Mme Chevasson concluait en souhaitant une mobilisation générale
s'étendant aux nouveaux Etats membres, pour que l'énergie
nucléaire retrouve sa vraie place dans le débat énergétique
européen.
M. Waeterloos, Directeur Sûreté et
Sécurité Nucléaire à la Commission Européenne,
est intervenu pour fournir un éclairage complet sur les derniers
développements relatifs aux projets de directives envisagées
au niveau européen.
C'est suite à une demande du Parlement Européen de
juillet 2002 que la Commission, invitée à prendre
une initiative dans le domaine de la sûreté nucléaire,
a émis deux propositions de directives, à savoir :
- La première définissant les obligations de base
et les principes généraux dans le domaine de la sûreté
des installations nucléaires,
- La seconde concernant la gestion du combustible nucléaire
irradié et des déchets radioactifs.
Le contenu des directives, les progressions mais aussi les difficultés
rencontrées ont été très clairement
présentés par M. Waeterloos.
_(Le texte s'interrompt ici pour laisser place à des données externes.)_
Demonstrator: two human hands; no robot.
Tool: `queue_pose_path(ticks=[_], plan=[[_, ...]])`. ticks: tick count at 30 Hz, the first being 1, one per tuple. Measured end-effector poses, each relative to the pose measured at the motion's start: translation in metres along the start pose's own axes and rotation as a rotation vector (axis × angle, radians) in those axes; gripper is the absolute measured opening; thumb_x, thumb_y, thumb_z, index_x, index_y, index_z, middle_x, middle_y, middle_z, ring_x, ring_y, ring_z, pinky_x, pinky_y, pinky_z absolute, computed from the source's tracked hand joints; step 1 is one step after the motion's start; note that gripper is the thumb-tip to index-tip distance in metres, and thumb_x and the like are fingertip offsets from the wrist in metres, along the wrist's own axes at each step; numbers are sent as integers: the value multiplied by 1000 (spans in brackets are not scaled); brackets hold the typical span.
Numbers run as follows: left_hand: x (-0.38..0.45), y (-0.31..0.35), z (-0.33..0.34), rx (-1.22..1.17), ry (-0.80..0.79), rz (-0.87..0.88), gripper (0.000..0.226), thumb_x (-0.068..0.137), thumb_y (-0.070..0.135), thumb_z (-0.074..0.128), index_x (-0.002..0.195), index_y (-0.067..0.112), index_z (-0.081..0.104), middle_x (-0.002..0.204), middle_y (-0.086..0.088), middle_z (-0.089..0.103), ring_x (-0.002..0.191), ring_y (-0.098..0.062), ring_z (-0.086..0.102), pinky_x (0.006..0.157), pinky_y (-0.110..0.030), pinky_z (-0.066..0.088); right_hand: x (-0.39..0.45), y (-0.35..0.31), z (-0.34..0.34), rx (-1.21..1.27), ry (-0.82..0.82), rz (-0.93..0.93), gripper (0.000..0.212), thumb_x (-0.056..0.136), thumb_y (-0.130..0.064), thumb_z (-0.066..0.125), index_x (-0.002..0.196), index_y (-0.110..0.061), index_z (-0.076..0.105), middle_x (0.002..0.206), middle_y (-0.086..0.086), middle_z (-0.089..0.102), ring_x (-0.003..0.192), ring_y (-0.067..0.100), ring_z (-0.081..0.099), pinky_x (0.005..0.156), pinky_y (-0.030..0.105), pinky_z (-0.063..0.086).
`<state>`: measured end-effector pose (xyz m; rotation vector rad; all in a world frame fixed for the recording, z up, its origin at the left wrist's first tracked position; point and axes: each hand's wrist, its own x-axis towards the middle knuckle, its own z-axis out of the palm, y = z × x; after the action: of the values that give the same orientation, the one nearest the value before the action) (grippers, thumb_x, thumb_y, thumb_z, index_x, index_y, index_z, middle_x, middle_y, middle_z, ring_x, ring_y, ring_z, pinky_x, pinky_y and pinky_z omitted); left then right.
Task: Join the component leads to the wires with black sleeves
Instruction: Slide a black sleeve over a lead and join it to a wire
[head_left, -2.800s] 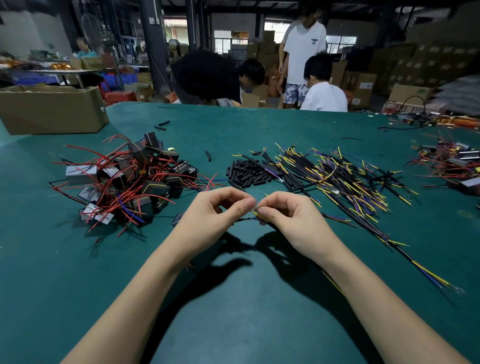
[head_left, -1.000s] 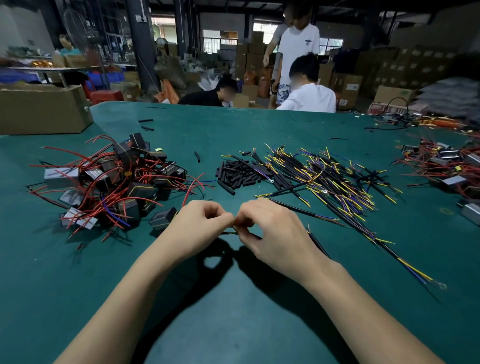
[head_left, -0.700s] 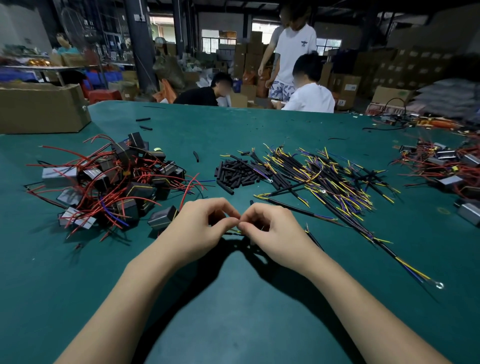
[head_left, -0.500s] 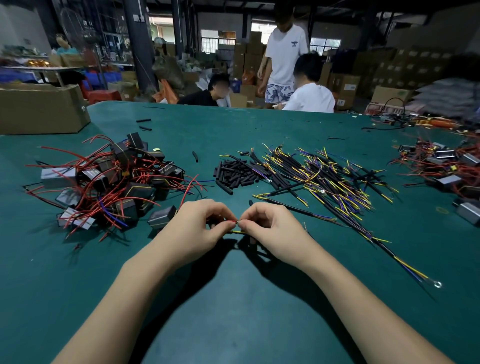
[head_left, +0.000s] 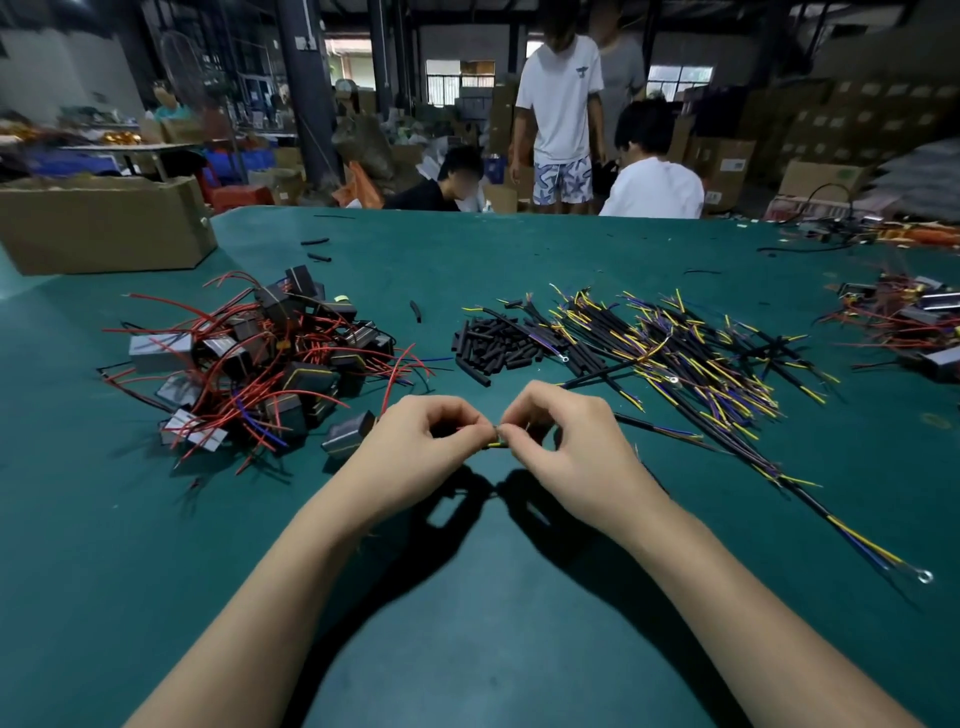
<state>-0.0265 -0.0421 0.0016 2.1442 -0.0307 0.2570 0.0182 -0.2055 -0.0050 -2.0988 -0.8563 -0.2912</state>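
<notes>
The left hand (head_left: 415, 441) and the right hand (head_left: 566, 436) meet above the green table (head_left: 467, 623). Fingers and thumb of each hand are curled and pinch the ends of one thin wire joint (head_left: 496, 444); yellow insulation shows between the fingertips. Whether a sleeve already covers the joint cannot be told.

Judged progress: early. One joint is in hand. The component heap (head_left: 249, 364) with red leads lies to the left, the loose black sleeves (head_left: 493, 345) lie ahead, and the wire bundle (head_left: 675, 358) lies to the right, all unjoined.

Count: two hands, one joint, three heaps. A second heap of parts (head_left: 904, 322) lies far right. Single pieces are too numerous to count.
</notes>
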Motion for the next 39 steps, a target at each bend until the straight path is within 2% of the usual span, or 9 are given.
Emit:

Ces directives répondent
à un souhait d'harmonisation des approches réglementaires
dans les différents pays membres et aux attentes de l'opinion,
dont un sondage récent montre qu'une majorité d'Européens
seraient rassurés si l'UE fixait des règles communes
pour la sûreté des installations et le traitement des
déchets.
Au cours d'un débat nourri, l'assistance d'environ soixante
personnes représentant une trentaine de sociétés
différentes, s'est notamment interrogée sur les chances
d'adoption de ces directives avant les élections européennes
du printemps 2004. L'orateur a émis le souhait que ces directives
soient adoptées avant le changement de Commission, pronostiquant
que tout report risquait de rendre leur aboutissement aléatoire.